How difficult is a word?

One of the most central aspects of language learning is the learning of words. Casual observation tells us that a learner with a knowledge of the relevant words can get a message across to native speakers, even without much grasp of grammatical structure above word level, whereas for somebody with the opposite distribution of language skills, this will typically not work out.

Learners can be beginners, intermediate or advanced in their studies of a language. When creating exercises for language learners, it is important to know their proficiency level, in order to tailor the difficulty of words they will be confronted with accordingly. If a learner is consistently presented with words they cannot be expected to understand at their current level, this leads to frustration. On the other hand, if a learner is consistently presented with words that are deemed easy for their current level, this leads to boredom. The art consists in finding words that are challenging enough but not too challenging.

Consequently, in developing algorithms for automatic construction of exercises for language learners, being able to determine word difficulty automatically becomes a central goal. This seemingly simple statement has hidden depths, however.

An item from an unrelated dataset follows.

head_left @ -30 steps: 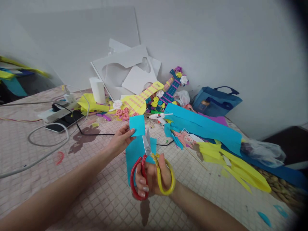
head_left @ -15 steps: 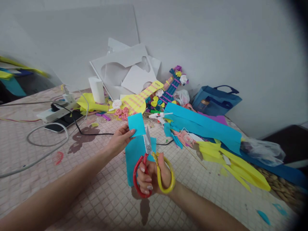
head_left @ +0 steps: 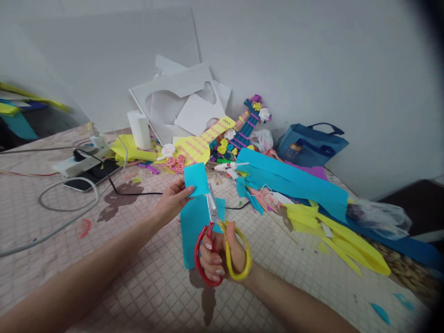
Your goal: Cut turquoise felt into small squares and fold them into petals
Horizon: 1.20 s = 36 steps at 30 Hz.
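Observation:
A small blue paper piece is pinched at its lower left corner between the thumb and fingers of my left hand. My right hand grips a pair of scissors with one red and one yellow handle loop. Their blades point up and away, nearly together, with the tips by the lower right corner of the paper piece. Beneath both hands a larger blue paper sheet lies on the tiled-pattern table, partly covered by my right hand and the scissors.
A yellow paper guitar and a hot glue gun lie beyond my hands. Blue paper strips and yellow paper spread to the right. On the left are a power strip, a phone and looping cables.
The scissor blades have closed from a wider opening, and the red handle has moved in toward the yellow one. The small blue paper has shifted slightly left and up.

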Tool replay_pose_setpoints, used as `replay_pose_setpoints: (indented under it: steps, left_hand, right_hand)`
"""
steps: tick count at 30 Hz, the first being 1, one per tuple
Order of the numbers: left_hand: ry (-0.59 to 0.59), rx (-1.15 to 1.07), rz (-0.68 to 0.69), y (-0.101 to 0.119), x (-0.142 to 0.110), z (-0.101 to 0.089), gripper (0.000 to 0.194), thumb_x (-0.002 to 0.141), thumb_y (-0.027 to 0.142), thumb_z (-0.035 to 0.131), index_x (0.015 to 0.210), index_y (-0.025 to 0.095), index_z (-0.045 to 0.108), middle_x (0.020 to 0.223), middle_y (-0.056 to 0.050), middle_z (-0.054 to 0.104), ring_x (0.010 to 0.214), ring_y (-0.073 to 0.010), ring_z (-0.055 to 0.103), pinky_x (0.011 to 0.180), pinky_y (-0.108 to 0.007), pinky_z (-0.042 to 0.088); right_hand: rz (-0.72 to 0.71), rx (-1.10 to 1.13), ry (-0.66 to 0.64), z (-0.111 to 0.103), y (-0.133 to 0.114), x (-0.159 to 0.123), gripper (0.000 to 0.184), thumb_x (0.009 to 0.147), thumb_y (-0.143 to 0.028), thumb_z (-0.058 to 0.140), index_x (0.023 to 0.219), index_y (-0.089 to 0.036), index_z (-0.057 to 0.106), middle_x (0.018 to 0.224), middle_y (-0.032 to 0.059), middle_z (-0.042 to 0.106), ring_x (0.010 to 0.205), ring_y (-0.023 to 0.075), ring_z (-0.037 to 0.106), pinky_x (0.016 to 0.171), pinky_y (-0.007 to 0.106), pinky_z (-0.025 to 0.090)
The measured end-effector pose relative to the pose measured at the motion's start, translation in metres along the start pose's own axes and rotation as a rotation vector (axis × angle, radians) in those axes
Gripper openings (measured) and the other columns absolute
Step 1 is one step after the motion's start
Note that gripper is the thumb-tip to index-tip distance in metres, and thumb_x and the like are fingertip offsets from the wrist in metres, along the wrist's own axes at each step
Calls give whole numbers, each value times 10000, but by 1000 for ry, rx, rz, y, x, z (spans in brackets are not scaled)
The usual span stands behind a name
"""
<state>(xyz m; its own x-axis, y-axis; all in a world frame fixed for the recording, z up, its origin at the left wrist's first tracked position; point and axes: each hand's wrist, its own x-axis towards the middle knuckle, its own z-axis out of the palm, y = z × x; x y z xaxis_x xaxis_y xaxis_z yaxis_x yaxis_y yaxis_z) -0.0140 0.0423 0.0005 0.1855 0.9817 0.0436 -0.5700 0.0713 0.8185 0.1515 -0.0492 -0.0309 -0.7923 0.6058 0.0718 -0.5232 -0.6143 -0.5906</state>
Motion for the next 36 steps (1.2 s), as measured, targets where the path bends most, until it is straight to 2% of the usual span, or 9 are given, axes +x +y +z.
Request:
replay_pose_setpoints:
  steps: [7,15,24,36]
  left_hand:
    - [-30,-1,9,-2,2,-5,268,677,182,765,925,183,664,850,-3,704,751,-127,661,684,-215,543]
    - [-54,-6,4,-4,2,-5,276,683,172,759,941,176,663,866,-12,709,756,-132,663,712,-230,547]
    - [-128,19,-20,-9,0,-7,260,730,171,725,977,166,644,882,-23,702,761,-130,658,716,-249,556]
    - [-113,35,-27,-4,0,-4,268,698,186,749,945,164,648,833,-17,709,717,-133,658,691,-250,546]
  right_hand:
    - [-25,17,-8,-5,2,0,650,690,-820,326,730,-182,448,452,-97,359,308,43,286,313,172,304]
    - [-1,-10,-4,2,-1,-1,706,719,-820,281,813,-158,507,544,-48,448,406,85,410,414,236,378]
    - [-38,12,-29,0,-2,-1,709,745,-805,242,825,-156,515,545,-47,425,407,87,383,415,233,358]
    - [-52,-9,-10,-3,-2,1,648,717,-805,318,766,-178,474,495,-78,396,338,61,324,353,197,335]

In my research, I am investigating word difficulty. But what is word difficulty and how can it be measured? First of all, there are many aspects to difficulty, such as phonological difficulty (the word contains sounds that are difficult for the learner), graphematic difficulty (the word might be spelled inconsistently with regard to pronunciation or might be written in a different script), semantic difficulty (the word might have different senses, some of which might be harder to acquire), among others. I am specifically looking at how to operationalize what is commonly referred to as lexical difficulty, or lexical complexity, of single words (deferring the treatment of multi-word expressions for future research). Among the many factors that go into the calculation and prediction of lexical difficulty are word length, number of syllables, number of senses, and topic information.

We have integrated the current results of this work in our language learning platform Lärka, a platform that generates exercises for learners of Swedish as a second language. There is a module which uses machine learning to predict the difficulty of single words, SiWoCo (Single Word Complexity).

A snapshot of the SiWoCo interface

Information about word difficulty is also used in language learning exercises such as WordGuess, a hangman-type game where learners have to guess a word based on its definition, and LiWriX, a dictation exercise where learners hear a word and have to type it out.

A snapshot of the WordGuess exercise
A snapshot of the LiWriX exercise

In conclusion, calculating single word lexical complexity and being able to predict the difficulty of words greatly benefits language learners. A point that must be made is that words that have more than one sense (such as the word mouse, denoting both the animal and the computer equipment) will be attributed only one difficulty level, instead of possibly assigning different difficulty levels to the different senses. We are currently working on sense-based lexical complexity to address this issue.